How to complete this task: Reproduce exactly the first line of the material below and every line after it, ending with the line that contains "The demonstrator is". No pictures should be copied.

Information provided:
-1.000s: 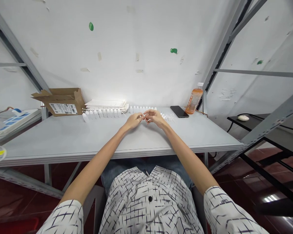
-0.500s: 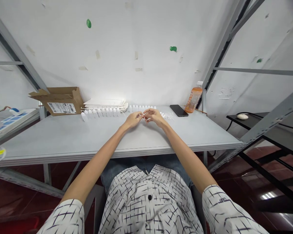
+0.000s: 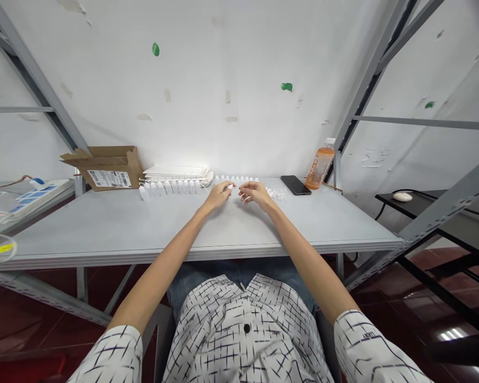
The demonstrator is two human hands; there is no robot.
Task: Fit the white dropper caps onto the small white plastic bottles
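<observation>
My left hand (image 3: pixel 217 196) is closed above the middle of the table, pinching a small white piece (image 3: pixel 232 185) at its fingertips; the piece is too small to make out fully. A short gap separates it from my right hand (image 3: pixel 254 193), whose fingers are curved and apart with nothing visible in them. Just behind both hands runs a row of small white bottles (image 3: pixel 239 178), partly covered by them. Another row of small white dropper-like bottles (image 3: pixel 173 187) stands to the left. Beside my right hand lies a scatter of tiny white parts (image 3: pixel 278 194).
A black phone (image 3: pixel 296 185) and an orange drink bottle (image 3: pixel 320 164) are at the back right of the grey table (image 3: pixel 104 229). An opened cardboard box (image 3: pixel 107 167) and stacked white sheets (image 3: pixel 178 172) sit at the back left. Metal posts frame both sides.
My hands were together at the fingertips and are now apart; the right hand's fingers have loosened. The whole view has shifted slightly.
</observation>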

Result of the task:
-1.000s: 
-0.500s: 
+0.000s: 
The demonstrator is two human hands; there is no robot.

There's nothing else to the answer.